Each entry must be given again exactly as it appears, with images excluded.

### AVAILABLE DATA ###

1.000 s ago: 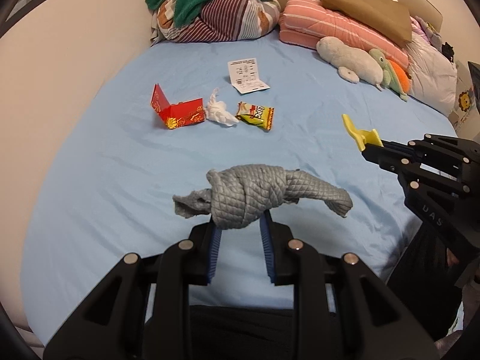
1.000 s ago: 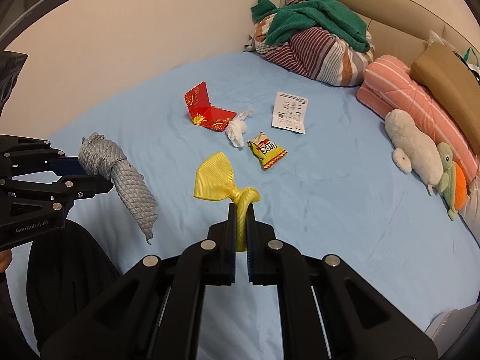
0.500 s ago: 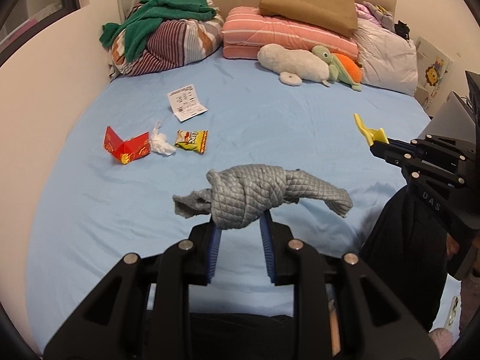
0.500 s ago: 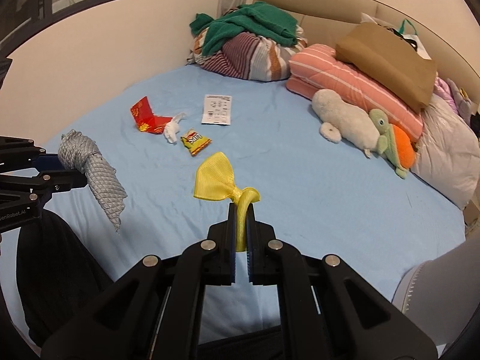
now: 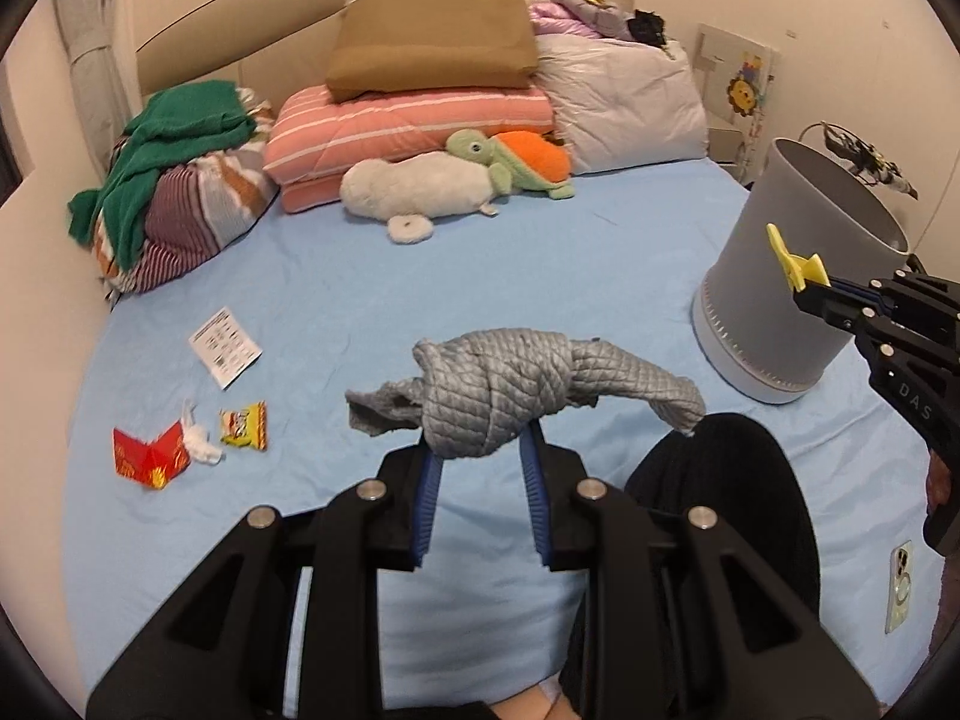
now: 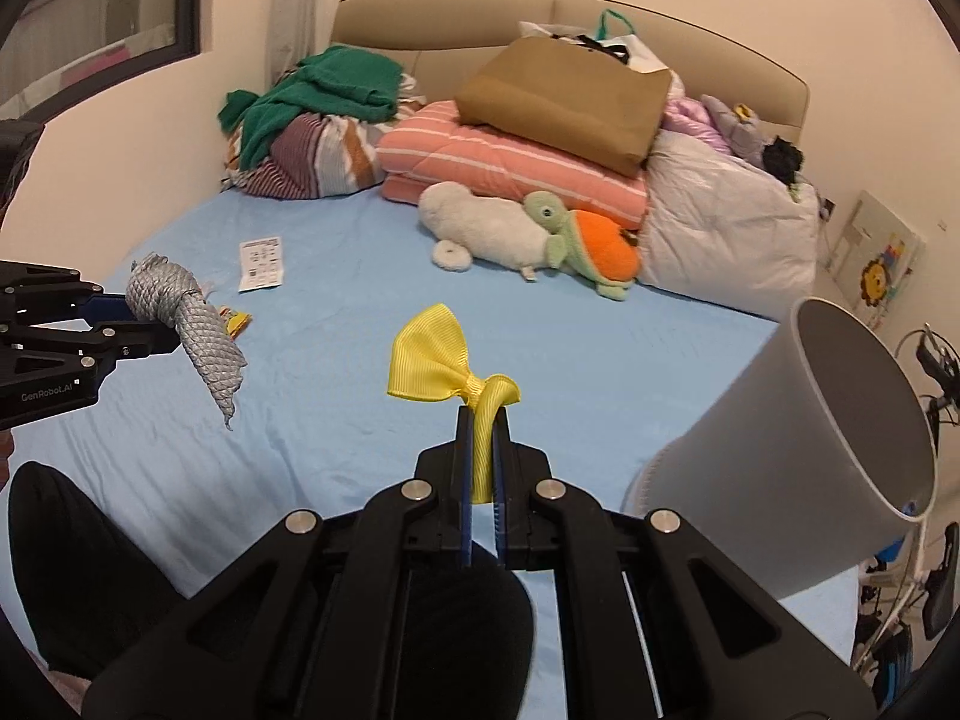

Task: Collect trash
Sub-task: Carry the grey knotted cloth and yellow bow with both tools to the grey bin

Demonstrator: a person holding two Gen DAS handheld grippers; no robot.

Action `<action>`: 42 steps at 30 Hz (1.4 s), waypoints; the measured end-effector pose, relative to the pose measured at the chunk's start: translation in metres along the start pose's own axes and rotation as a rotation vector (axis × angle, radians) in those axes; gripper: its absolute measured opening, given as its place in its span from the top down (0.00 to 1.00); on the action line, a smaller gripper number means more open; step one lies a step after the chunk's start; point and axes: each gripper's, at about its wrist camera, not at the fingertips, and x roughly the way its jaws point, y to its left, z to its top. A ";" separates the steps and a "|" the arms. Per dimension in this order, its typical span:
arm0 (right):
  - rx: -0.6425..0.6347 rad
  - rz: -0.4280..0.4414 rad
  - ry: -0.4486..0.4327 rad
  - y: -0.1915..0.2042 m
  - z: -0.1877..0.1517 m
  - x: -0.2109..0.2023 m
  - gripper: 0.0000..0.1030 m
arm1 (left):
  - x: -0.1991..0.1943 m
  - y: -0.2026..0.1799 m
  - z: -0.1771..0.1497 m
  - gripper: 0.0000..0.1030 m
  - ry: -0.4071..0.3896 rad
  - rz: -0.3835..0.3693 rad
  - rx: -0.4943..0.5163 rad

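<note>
left gripper angled down, jaws part-closed, clamping knotted grey cloth; right gripper angled down, jaws pinched on yellow ribbon

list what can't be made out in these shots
- Grey bin: its bottom is hidden by its own wall in the right wrist view; the left wrist view shows only the outside.
- White leaflet: print too small in both views.
- Snack packet: mostly hidden behind the knotted grey cloth in the right wrist view.

Plush turtle beside striped quilt
</note>
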 end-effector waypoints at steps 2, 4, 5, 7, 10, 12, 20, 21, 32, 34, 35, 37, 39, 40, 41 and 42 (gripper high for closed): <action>0.039 -0.047 -0.002 -0.028 -0.006 -0.014 0.96 | 0.002 -0.024 0.016 0.75 -0.016 -0.028 0.052; 0.075 -0.092 -0.004 -0.053 -0.013 -0.026 0.96 | 0.004 -0.046 0.030 0.75 -0.027 -0.065 0.096; 0.090 -0.109 -0.003 -0.063 -0.015 -0.031 0.96 | 0.006 -0.058 0.037 0.75 -0.032 -0.085 0.115; 0.127 -0.149 -0.002 -0.086 -0.023 -0.042 0.96 | 0.008 -0.078 0.050 0.75 -0.044 -0.114 0.152; 0.180 -0.197 0.004 -0.119 -0.035 -0.061 0.96 | 0.011 -0.111 0.068 0.75 -0.061 -0.165 0.207; 0.210 -0.222 0.011 -0.137 -0.041 -0.071 0.96 | 0.013 -0.132 0.080 0.75 -0.069 -0.194 0.239; 0.285 -0.317 0.028 -0.195 -0.058 -0.105 0.96 | 0.021 -0.206 0.116 0.75 -0.086 -0.287 0.352; 0.291 -0.325 0.029 -0.201 -0.059 -0.107 0.96 | 0.022 -0.215 0.121 0.75 -0.089 -0.299 0.362; 0.304 -0.331 0.032 -0.259 -0.054 -0.096 0.96 | 0.035 -0.266 0.152 0.75 -0.085 -0.357 0.414; 0.293 -0.317 0.032 -0.264 -0.049 -0.087 0.96 | 0.037 -0.267 0.153 0.75 -0.078 -0.353 0.413; 0.287 -0.307 0.032 -0.266 -0.046 -0.082 0.96 | 0.039 -0.266 0.154 0.75 -0.074 -0.351 0.412; 0.274 -0.287 0.031 -0.271 -0.040 -0.072 0.96 | 0.043 -0.266 0.156 0.75 -0.062 -0.346 0.409; 0.261 -0.270 0.029 -0.274 -0.034 -0.063 0.96 | 0.046 -0.266 0.158 0.75 -0.055 -0.339 0.406; 0.253 -0.262 0.028 -0.275 -0.031 -0.058 0.96 | 0.047 -0.265 0.159 0.75 -0.053 -0.336 0.403; 0.247 -0.255 0.028 -0.277 -0.028 -0.054 0.96 | 0.048 -0.265 0.159 0.75 -0.051 -0.335 0.400; 0.241 -0.247 0.028 -0.278 -0.026 -0.049 0.96 | 0.049 -0.264 0.160 0.75 -0.049 -0.334 0.398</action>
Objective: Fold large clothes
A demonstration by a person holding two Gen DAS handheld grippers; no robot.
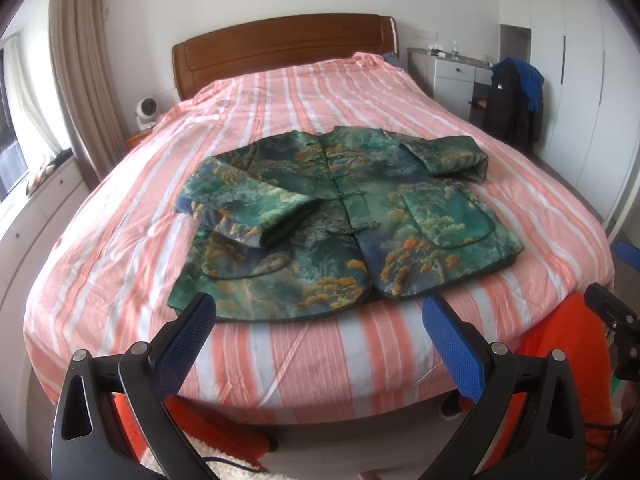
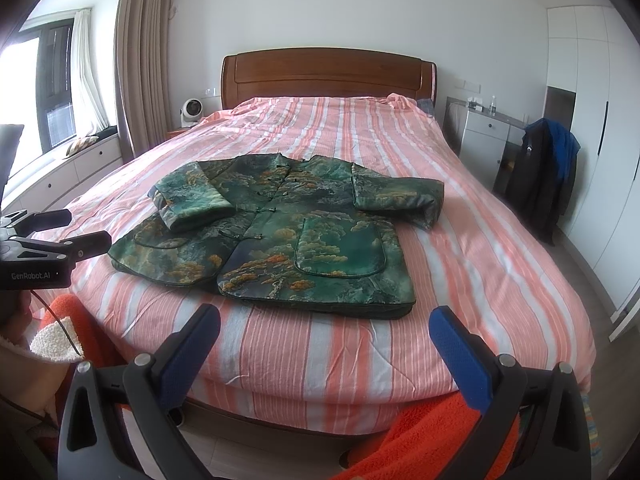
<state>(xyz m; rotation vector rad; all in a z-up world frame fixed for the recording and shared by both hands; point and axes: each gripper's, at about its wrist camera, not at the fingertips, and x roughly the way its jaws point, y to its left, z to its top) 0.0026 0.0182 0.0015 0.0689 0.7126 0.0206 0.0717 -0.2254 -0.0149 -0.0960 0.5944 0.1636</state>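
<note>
Salmon-pink and white striped bedding (image 1: 280, 96) covers a wide bed with a brown wooden headboard (image 2: 328, 74), and both grippers hang off the foot edge of the mattress, aimed up the bed toward that headboard. Ahead of the left gripper (image 1: 320, 328), whose blue-padded fingers (image 1: 188, 332) are spread wide with nothing between them, lies the green padded jacket with an orange-and-teal landscape print and knot buttons (image 1: 352, 216); its hem sits just beyond the fingertips, not touching them. The jacket lies front-up and buttoned, both sleeves already folded inward across the chest. The right gripper (image 2: 325, 330) is likewise level and spread wide, empty, with the jacket's hem a little further beyond its fingertips and nothing between. From the right wrist view the left gripper's black body shows off to the left of the fingers, over the bed's corner. Orange fleece fabric (image 2: 432, 432) bunches below and behind the fingers in both views. Far beyond the right finger stands a white bedside desk (image 2: 480, 136) with dark and blue garments (image 2: 548, 172) draped over something beside it; far beyond the left finger are a small white fan (image 2: 192, 112) and beige curtains (image 2: 136, 52).
</note>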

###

> _SOLUTION_:
1.000 s ago: 
1.000 s ago: 
0.500 s ago: 
0.500 s ago: 
now: 
now: 

Task: Collect trash
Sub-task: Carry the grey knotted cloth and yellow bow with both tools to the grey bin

Demonstrator: a person holding two Gen DAS handheld grippers; no robot.

Action `<action>`: 42 steps at 30 Hz (1.4 s), waypoints; the measured end-effector pose, relative to the pose measured at the chunk's start: translation in metres along the start pose's own axes and rotation as a rotation vector (axis × angle, radians) in those axes; gripper: its absolute measured opening, given as its place in its span from the top down (0.00 to 1.00); on the action line, a smaller gripper number means more open; step one lies a step after the chunk's start; point and axes: each gripper's, at about its wrist camera, not at the fingertips, and x roughly the way its jaws point, y to its left, z to its top. A ";" separates the steps and a "|" the arms. Per dimension in this order, its typical span:
arm0 (right):
  - rx: -0.6425..0.6347 rad
  - rz: -0.4280..0.4414 rad
  - ry: -0.4486..0.4327 rad
  - y: -0.1915..0.2042 m
  - z: -0.1877..0.1517 m
  - x: -0.2109..0.2023 m
  - gripper: 0.0000..0.1030 m
arm1 (left):
  - x: -0.1991..0.1943 m
  - y: -0.2026..0.1799 m
  - z: -0.1771..0.1497 m
  - gripper: 0.0000..0.1030 m
  - ry: -0.4071..0.3896 rad
  - rz: -0.3835..0.3693 rad
  - rx: -0.4943..0.5163 rad

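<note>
left gripper angled down, jaws part-closed, clamping knotted grey cloth; right gripper angled down, jaws pinched on yellow ribbon

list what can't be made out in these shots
- Grey bin: its bottom is hidden by its own wall in the right wrist view; the left wrist view shows only the outside.
- White leaflet: print too small in both views.
- Snack packet: mostly hidden behind the knotted grey cloth in the right wrist view.

Plush turtle beside striped quilt
</note>
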 end-effector waypoints at steps 2, 4, 5, 7, 10, 12, 20, 21, 32, 34, 35, 37, 39, 40, 41 and 42 (gripper high for closed): <action>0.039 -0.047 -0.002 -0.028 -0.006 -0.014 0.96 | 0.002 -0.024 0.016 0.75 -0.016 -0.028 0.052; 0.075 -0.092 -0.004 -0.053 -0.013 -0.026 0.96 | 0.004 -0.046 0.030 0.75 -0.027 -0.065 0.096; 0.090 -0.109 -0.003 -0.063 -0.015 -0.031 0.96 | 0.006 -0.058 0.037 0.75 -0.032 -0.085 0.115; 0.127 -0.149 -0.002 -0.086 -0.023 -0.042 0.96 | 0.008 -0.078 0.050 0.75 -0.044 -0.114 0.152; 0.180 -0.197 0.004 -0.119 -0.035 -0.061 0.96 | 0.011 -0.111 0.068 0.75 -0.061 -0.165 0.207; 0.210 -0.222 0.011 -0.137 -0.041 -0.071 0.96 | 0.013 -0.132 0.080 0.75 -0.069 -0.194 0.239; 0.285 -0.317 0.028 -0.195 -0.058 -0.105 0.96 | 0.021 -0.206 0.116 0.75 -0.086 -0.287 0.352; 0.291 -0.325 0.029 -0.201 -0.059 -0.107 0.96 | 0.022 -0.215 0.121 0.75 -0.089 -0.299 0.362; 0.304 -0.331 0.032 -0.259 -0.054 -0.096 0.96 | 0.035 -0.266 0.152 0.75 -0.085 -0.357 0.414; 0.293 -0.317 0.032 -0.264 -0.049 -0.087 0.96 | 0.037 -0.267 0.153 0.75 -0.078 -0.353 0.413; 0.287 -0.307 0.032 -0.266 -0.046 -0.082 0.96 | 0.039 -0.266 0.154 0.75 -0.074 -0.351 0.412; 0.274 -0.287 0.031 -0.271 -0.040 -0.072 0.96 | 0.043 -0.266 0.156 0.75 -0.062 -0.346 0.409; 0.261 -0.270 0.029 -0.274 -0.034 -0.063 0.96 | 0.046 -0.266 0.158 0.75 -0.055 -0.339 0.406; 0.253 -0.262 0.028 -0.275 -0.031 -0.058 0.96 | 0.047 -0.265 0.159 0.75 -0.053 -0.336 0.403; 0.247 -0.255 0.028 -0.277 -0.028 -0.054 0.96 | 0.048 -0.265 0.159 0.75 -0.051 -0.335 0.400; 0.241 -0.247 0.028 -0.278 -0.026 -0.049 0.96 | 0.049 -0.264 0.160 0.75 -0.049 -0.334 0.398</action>
Objective: Fold large clothes
A demonstration by a person holding two Gen DAS handheld grippers; no robot.
<state>(xyz m; rotation vector rad; all in a z-up world frame fixed for the recording and shared by both hands; point and axes: each gripper's, at about its wrist camera, not at the fingertips, and x roughly the way its jaws point, y to its left, z to its top) 0.0026 0.0182 0.0015 0.0689 0.7126 0.0206 0.0717 -0.2254 -0.0149 -0.0960 0.5944 0.1636</state>
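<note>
Salmon-pink and white striped bedding (image 1: 280, 96) covers a wide bed with a brown wooden headboard (image 2: 328, 74), and both grippers hang off the foot edge of the mattress, aimed up the bed toward that headboard. Ahead of the left gripper (image 1: 320, 328), whose blue-padded fingers (image 1: 188, 332) are spread wide with nothing between them, lies the green padded jacket with an orange-and-teal landscape print and knot buttons (image 1: 352, 216); its hem sits just beyond the fingertips, not touching them. The jacket lies front-up and buttoned, both sleeves already folded inward across the chest. The right gripper (image 2: 325, 330) is likewise level and spread wide, empty, with the jacket's hem a little further beyond its fingertips and nothing between. From the right wrist view the left gripper's black body shows off to the left of the fingers, over the bed's corner. Orange fleece fabric (image 2: 432, 432) bunches below and behind the fingers in both views. Far beyond the right finger stands a white bedside desk (image 2: 480, 136) with dark and blue garments (image 2: 548, 172) draped over something beside it; far beyond the left finger are a small white fan (image 2: 192, 112) and beige curtains (image 2: 136, 52).
</note>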

That concludes the exercise.